WHAT YOU SHOULD DO – From the records below, set down exactly the lines starting with the line that contains "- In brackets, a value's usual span" and going on through the line that contains "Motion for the". Nothing else is wanted.

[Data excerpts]
==*==

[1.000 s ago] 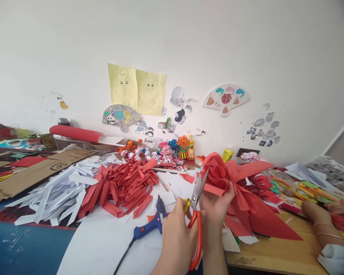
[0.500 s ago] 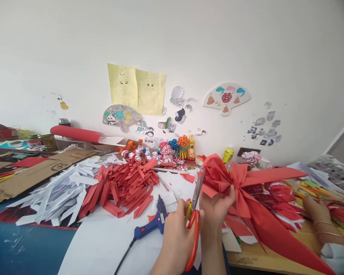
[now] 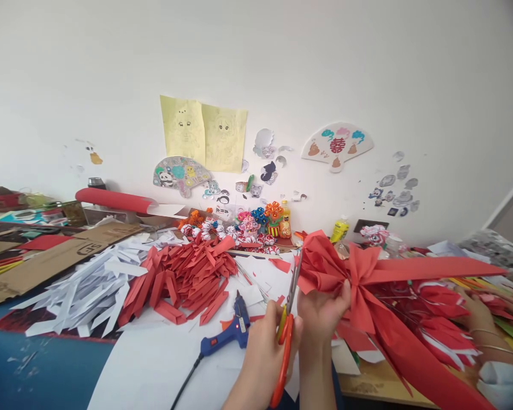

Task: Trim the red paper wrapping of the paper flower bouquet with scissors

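Note:
My left hand (image 3: 263,348) is closed around a pair of scissors (image 3: 287,333) with red-orange and yellow handles. Their blades point upward and appear together, along the left edge of a red paper flower (image 3: 320,263). From below, my right hand (image 3: 322,312) grips the flower at its base, the thumb in front beside a red bow (image 3: 359,282). Long red tails (image 3: 436,266) spread from the bow to the right. Behind them hang red-and-white wrapped pieces (image 3: 442,330), partly covered. To the left of my left hand, a blue glue gun (image 3: 226,335) lies on white paper (image 3: 154,364).
White paper strips (image 3: 89,285) and folded red strips (image 3: 188,279) are heaped on the left. A cardboard piece (image 3: 55,259) lies beyond. Small bouquets (image 3: 259,222) and a juice bottle (image 3: 285,221) stand against the wall. At far right is another person's hand (image 3: 481,316), partly covered.
The red tails and the red-and-white pieces have swung out to the right, covering more of the other person's hand. The flower has shifted slightly; both my hands keep their grips.

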`<state>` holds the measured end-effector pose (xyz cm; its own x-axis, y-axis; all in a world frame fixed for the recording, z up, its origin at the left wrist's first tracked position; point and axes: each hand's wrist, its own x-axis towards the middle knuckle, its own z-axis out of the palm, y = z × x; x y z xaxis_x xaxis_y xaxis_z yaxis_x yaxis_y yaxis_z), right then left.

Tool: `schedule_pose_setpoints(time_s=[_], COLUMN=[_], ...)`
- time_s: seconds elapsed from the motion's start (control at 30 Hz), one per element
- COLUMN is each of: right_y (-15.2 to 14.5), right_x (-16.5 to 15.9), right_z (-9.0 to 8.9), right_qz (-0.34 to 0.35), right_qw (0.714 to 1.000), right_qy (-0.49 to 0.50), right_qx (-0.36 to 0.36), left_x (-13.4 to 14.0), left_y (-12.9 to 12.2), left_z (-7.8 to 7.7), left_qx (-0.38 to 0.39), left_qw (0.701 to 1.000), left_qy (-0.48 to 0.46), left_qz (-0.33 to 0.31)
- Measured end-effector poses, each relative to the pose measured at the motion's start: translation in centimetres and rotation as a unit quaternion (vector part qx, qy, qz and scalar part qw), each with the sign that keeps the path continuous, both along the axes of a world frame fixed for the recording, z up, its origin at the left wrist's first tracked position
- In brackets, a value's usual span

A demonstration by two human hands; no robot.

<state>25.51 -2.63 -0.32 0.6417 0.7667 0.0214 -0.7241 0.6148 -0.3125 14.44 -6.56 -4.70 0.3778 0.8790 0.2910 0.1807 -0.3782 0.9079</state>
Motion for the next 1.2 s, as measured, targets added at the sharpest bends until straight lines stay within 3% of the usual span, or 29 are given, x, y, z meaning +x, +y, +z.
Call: schedule_pose_setpoints(time_s=[0.4, 0.67, 0.93, 1.2], right_y=[-0.6, 0.0, 0.6, 1.1], right_x=[-0.7, -0.2, 0.7, 1.7], right_z=[0.8, -0.3, -1.7, -2.4], right_qz=[-0.039, -0.026, -0.034, -0.059], right_qw=[0.999, 0.999, 0.996, 0.993], right_qy=[0.012, -0.012, -0.07, -0.092], right_qx=[-0.009, -0.013, 0.035, 0.034], left_x=[-0.2, -0.7, -1.0, -0.7], left_y=[0.0, 0.0, 0.5, 0.4], left_z=[1.0, 1.7, 1.9, 2.0], left_qx=[-0.058, -0.047, -0.06, -0.142], left_qw=[0.997, 0.998, 0.996, 0.985], left_qy=[-0.042, 0.006, 0.026, -0.002], left_qz=[-0.035, -0.049, -0.064, -0.099])
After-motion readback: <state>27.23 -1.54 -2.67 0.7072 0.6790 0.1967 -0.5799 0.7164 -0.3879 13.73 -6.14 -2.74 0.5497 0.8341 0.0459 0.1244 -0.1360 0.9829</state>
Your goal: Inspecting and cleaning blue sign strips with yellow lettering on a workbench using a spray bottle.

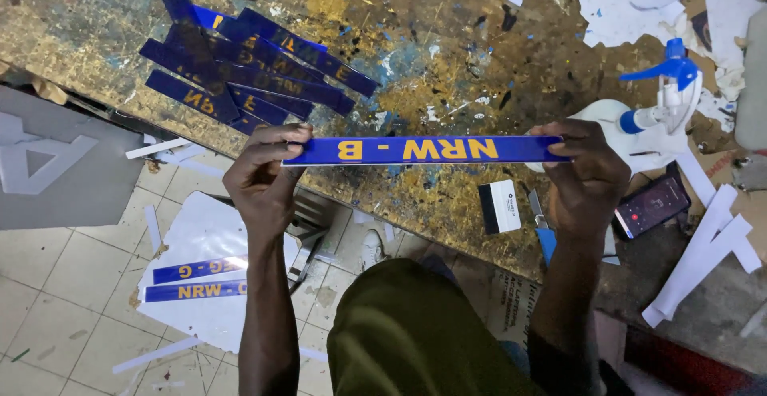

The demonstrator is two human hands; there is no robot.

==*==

SOLUTION –
- In brackets, a value's usual span

A demonstration by two human hands; no robot.

<state>25.51 -2.63 -0.32 0.6417 0.7667 0.0214 -0.7241 0.6148 -0.3125 14.44 -6.56 -4.70 0.3778 0.8790 0.2910 0.1807 -0.3782 0.9079</state>
Motion for the next 1.2 s, as measured, targets added at the sharpest bends until straight lines stay within 3% of the usual span, or 29 are given, x, y, z meaning +x, +y, +z.

No additional output will be produced.